→ Exercise directions
Wherever a line in the data holds the word "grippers", pull that line out.

[[ Provided material open ]]

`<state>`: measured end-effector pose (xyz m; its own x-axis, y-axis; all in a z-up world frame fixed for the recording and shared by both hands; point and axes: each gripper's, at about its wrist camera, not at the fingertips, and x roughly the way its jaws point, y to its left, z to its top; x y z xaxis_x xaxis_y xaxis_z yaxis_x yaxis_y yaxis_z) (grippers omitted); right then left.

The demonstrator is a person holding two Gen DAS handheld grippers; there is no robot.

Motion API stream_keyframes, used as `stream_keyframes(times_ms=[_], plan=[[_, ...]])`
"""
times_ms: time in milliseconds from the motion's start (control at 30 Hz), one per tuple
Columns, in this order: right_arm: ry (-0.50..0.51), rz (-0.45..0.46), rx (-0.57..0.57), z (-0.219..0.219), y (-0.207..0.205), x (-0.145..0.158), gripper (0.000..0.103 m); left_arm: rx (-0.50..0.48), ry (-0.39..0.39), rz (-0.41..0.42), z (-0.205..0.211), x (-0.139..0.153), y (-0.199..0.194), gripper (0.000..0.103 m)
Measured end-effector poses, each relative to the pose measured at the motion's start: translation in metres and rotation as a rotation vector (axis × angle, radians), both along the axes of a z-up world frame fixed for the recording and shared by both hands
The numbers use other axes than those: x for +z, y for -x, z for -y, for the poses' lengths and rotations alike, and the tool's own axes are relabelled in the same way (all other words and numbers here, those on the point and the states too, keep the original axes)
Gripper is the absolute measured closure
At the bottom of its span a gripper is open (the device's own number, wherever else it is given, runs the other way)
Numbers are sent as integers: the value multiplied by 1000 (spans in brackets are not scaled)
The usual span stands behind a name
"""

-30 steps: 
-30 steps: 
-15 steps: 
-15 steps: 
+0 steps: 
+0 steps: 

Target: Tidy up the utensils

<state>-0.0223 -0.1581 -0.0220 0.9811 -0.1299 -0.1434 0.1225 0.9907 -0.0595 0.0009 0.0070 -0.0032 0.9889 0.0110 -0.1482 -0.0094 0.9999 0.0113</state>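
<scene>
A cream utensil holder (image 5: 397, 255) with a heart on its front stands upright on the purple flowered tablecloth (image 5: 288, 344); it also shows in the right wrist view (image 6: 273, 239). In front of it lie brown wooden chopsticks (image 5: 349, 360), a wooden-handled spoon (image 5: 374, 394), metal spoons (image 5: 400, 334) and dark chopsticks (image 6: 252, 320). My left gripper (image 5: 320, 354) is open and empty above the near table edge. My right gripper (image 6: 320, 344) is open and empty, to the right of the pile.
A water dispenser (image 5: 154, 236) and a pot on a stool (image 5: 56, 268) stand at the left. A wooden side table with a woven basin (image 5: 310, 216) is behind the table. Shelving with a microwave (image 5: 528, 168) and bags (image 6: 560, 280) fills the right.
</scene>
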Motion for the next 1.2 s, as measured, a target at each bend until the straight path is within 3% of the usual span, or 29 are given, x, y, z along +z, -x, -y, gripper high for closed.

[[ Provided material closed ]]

→ Task output
`<state>`: measured end-effector pose (xyz m; its own x-axis, y-axis; all in a z-up world frame fixed for the recording and shared by both hands; point and axes: each gripper's, at about its wrist camera, not at the fingertips, and x roughly the way its jaws point, y to its left, z to its top; x y z xaxis_x xaxis_y xaxis_z yaxis_x yaxis_y yaxis_z) (grippers omitted); right then left.
The demonstrator is a person holding two Gen DAS handheld grippers; there is no robot.

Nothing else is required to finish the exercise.